There is currently a virus spreading trough out systems everywhere, it's causing me no end of problems regarding bogus emails which I am receiving from random addresses.
My system (and I suggest yours should be too) is protected by Symantec virus protection which scans each email I receive and deletes the attachment accordingly. However, I have performed additional scans using the tool which can be downloaded from here http://www.f-secure.com/tools/f-mydoom.zip
numerous checks have shown my machine to be clean of this virus. However, I have established that as part of its attack the virus fakes the e-mail sender address so it appears the virus is being sent by someone other than the person whose machine is actually infected. It also tries to verify the domains of addresses.

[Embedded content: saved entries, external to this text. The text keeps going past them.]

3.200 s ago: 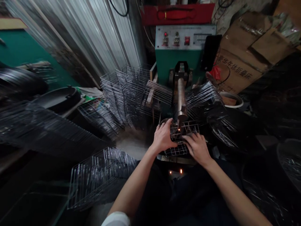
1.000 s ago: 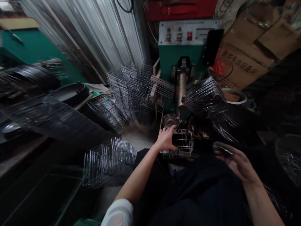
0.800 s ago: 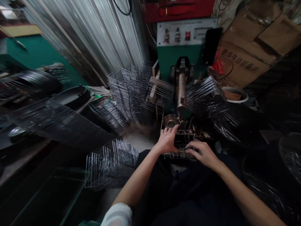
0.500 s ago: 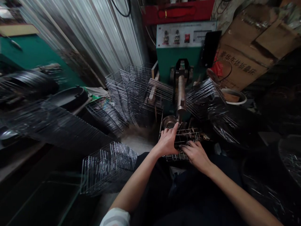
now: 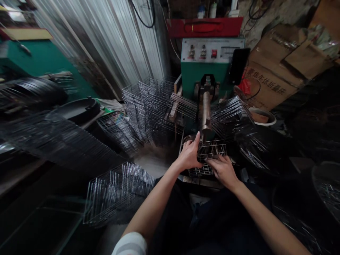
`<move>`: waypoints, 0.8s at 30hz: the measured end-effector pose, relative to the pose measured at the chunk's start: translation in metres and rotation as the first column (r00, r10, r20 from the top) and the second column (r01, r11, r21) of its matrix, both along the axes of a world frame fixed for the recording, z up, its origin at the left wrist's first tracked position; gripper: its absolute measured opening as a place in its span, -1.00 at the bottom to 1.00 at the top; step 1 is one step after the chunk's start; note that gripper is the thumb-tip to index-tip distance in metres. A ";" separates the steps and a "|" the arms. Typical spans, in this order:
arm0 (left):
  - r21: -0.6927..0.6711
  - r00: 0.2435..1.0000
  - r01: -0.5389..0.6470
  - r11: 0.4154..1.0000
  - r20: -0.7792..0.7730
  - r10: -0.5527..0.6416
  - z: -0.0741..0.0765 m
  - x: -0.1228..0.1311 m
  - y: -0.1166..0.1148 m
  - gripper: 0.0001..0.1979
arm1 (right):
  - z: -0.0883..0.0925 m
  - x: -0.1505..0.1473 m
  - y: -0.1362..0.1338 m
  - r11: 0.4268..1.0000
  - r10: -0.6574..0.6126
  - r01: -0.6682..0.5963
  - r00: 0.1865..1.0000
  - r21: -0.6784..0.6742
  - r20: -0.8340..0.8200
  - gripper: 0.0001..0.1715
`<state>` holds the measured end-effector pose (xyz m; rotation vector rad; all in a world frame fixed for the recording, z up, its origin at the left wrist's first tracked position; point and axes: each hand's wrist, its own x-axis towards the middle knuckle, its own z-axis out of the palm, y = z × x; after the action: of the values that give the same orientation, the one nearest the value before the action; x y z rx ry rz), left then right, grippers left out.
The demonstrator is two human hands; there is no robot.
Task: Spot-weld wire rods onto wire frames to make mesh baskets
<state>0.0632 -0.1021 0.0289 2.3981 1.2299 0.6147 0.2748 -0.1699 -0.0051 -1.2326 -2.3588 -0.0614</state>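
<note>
A small wire basket (image 5: 215,146) sits under the metal rod (image 5: 206,109) of a green spot welder (image 5: 190,74). My left hand (image 5: 190,154) grips the basket's left side, one finger stretched up beside the rod's tip and the rest bent. On the near right side, my right hand (image 5: 222,169) has its fingers curled over the wires. The hands partly hide the basket. Just behind my left hand a round metal dish shows in part.
Stacked wire baskets (image 5: 145,109) stand left of the welder, with another stack (image 5: 119,193) nearer me. Bundled wire pieces (image 5: 230,109) lie to the right. A phone (image 5: 239,65) is fixed at the machine's right, beside cardboard boxes (image 5: 273,78). A bowl (image 5: 268,118) stands below them.
The view has tilted up slightly, so the machine sits lower in the picture. The wire basket has shifted a little toward the rod, and both hands stay on it.
</note>
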 end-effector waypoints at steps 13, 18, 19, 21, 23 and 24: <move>0.016 0.995 -0.008 1.000 -0.098 0.009 0.011 0.002 0.018 0.50 | 0.011 -0.004 0.015 0.999 -0.054 0.053 0.998 0.012 0.032 -0.69; 0.011 0.990 0.035 0.999 -0.139 -0.033 0.015 0.001 0.031 0.49 | 0.018 -0.011 0.019 0.973 -0.216 0.203 0.969 0.105 0.123 -0.87; 0.011 0.989 0.023 1.000 -0.149 -0.022 0.016 0.001 0.033 0.49 | 0.018 -0.012 0.021 0.969 -0.227 0.214 0.967 0.120 0.116 -0.90; 0.023 0.986 -0.007 1.000 -0.169 0.011 0.019 0.001 0.037 0.50 | 0.016 -0.014 0.025 0.964 -0.240 0.226 0.967 0.142 0.086 -0.92; 0.042 0.984 -0.020 0.999 -0.178 0.028 0.021 0.002 0.040 0.50 | 0.014 -0.015 0.030 0.961 -0.247 0.237 0.967 0.145 0.061 -0.92; 0.045 0.984 -0.022 0.999 -0.178 0.030 0.021 0.002 0.041 0.50 | 0.013 -0.015 0.032 0.960 -0.251 0.241 0.966 0.143 0.054 -0.92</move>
<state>0.0647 -0.0610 0.0501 2.5221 1.3346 0.4453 0.2593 -0.1377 0.0075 -1.4707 -2.2060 -0.3471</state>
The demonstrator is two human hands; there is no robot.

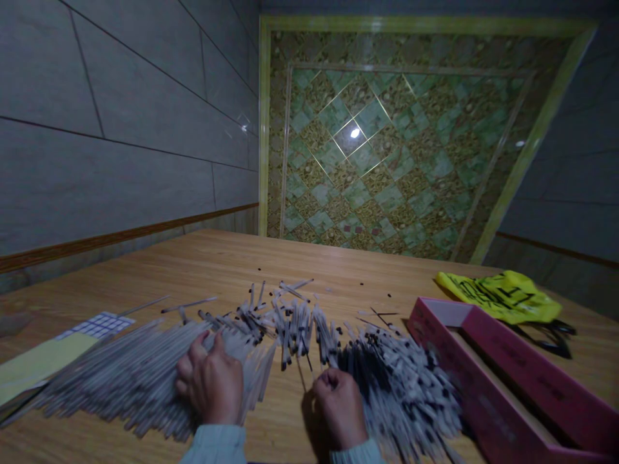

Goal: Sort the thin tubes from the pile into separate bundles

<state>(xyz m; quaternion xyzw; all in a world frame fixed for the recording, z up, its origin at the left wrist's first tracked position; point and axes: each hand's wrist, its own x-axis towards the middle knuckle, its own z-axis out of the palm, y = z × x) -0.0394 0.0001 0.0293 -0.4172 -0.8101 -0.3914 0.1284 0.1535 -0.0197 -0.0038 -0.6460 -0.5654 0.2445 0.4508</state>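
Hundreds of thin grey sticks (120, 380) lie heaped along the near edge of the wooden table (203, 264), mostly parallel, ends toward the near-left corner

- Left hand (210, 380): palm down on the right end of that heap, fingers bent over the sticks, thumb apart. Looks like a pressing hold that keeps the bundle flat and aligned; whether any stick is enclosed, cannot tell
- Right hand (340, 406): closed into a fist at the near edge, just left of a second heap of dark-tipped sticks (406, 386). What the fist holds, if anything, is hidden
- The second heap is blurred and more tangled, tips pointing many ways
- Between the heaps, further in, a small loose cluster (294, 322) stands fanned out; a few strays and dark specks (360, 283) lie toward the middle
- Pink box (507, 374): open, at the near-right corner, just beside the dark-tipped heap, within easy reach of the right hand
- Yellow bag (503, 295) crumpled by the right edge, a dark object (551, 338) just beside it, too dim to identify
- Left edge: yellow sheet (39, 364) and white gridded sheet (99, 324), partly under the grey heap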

To this end any emails received from 0-21.co.uk domain containing this virus have not been generated from my machine.
if you would like to know more about the virus, what it does etc....read on
NAME: Mydoom
ALIAS: Shimgapi, Novarg, W32/Mydoom.A@mm
SIZE: 22528
An e-mail virus is running rampant through the Internet, infecting a host of large corporations and generating an avalanche of e-mail, thanks to a novel use of both virus and spamming tactics.
The virus, dubbed "Mydoom" by antivirus software maker Network Associates Inc. and "Novarg" by rival Symantec Corp. It's creating an outbreak experts expect to be larger than that of any other recent e-mail virus, including those in the "Mimail" and "SoBig" families of viruses.

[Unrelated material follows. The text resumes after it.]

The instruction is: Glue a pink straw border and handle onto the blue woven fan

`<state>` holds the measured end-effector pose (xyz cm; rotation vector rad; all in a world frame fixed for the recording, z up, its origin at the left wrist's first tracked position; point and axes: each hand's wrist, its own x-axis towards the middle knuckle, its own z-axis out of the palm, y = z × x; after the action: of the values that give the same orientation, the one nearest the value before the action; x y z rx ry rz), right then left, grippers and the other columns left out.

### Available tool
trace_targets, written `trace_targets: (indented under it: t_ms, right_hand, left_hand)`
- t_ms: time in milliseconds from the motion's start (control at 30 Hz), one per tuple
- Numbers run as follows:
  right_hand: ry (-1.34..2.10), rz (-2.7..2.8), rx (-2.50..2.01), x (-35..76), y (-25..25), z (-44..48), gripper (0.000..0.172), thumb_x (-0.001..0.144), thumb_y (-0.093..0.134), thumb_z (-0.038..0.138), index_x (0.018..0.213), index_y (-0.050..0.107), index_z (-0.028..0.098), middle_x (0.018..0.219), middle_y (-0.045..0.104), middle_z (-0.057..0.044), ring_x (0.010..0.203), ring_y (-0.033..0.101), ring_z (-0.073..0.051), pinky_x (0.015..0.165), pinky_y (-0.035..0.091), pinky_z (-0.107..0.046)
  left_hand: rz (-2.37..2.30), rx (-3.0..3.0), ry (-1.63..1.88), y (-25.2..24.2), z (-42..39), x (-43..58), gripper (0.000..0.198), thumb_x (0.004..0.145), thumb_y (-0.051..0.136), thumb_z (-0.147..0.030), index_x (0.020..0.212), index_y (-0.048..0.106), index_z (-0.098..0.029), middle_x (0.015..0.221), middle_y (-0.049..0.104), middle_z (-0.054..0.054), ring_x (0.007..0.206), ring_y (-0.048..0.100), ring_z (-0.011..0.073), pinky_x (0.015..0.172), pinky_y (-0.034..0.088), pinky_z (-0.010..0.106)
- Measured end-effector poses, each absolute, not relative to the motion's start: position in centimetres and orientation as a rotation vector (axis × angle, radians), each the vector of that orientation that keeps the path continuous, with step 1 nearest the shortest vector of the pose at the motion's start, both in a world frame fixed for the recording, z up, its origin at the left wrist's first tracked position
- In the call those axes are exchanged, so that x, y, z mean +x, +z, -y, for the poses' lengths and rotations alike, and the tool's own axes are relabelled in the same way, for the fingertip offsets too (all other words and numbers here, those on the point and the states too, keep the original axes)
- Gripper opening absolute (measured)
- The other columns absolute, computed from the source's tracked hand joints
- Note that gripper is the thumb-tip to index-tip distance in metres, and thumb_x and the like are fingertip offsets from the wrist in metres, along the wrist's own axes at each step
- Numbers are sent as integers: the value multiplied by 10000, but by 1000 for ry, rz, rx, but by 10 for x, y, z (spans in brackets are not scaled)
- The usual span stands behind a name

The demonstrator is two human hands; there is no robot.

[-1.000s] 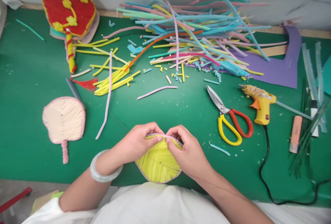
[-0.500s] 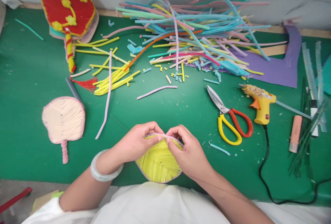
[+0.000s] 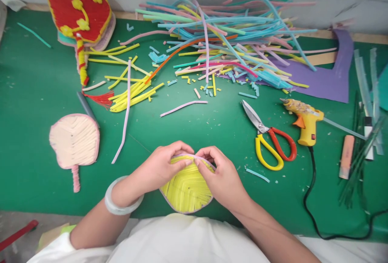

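A yellow fan-shaped piece (image 3: 188,190), covered in slanted pipe cleaners and edged in pale lilac, lies close to my body at the front of the table. My left hand (image 3: 165,166) pinches its upper edge, thumb on the face and fingers behind. Just to the right, my right hand (image 3: 220,174) grips the same edge between thumb and curled forefinger. A lilac pipe cleaner (image 3: 178,155) runs along the rim under my fingertips. The fingers behind the piece are partly hidden.
Scissors (image 3: 263,133) and a corded yellow glue gun (image 3: 306,121) lie to the right. A pile of coloured pipe cleaners (image 3: 224,24) spreads along the back. At left are a cream fan (image 3: 74,139) and a red fan (image 3: 80,12). The table (image 3: 145,202) is green.
Both hands stay at the rim. Their fingertips have drawn slightly apart, and the yellow piece has shifted very little.
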<state>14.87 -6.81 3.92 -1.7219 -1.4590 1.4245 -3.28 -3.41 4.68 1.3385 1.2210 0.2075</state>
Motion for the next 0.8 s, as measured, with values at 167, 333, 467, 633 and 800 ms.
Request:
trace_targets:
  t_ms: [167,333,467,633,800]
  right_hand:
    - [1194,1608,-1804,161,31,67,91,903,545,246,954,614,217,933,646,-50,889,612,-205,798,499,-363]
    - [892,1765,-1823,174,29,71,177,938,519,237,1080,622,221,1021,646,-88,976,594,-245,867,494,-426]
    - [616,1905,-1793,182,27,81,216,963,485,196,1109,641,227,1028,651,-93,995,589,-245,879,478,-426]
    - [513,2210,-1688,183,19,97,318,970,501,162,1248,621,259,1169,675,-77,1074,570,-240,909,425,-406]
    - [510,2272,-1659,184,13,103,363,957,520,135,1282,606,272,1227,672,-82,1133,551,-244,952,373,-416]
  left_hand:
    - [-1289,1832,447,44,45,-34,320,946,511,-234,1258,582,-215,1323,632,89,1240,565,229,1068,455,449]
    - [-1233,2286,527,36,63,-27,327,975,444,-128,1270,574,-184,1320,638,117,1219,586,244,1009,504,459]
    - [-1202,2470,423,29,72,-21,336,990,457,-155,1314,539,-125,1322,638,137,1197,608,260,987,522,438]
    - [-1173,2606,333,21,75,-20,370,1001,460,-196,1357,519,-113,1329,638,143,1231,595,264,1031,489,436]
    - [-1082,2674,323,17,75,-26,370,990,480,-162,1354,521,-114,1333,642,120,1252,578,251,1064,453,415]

"It's something of the likes of which we've never seen before because of the way that it's spreading," said Vincent Gullotto, vice president of Network Associates' Antivirus Emergency Response Team.
Two of the company's customers reported that 1,000 e-mails per minute were hitting their e-mail gateways, he said, and at least four Fortune 500 companies have reported infection. Such victims can quickly advance a virus, such as Mydoom, that harnesses internal e-mail lists because their internal address books are enormous.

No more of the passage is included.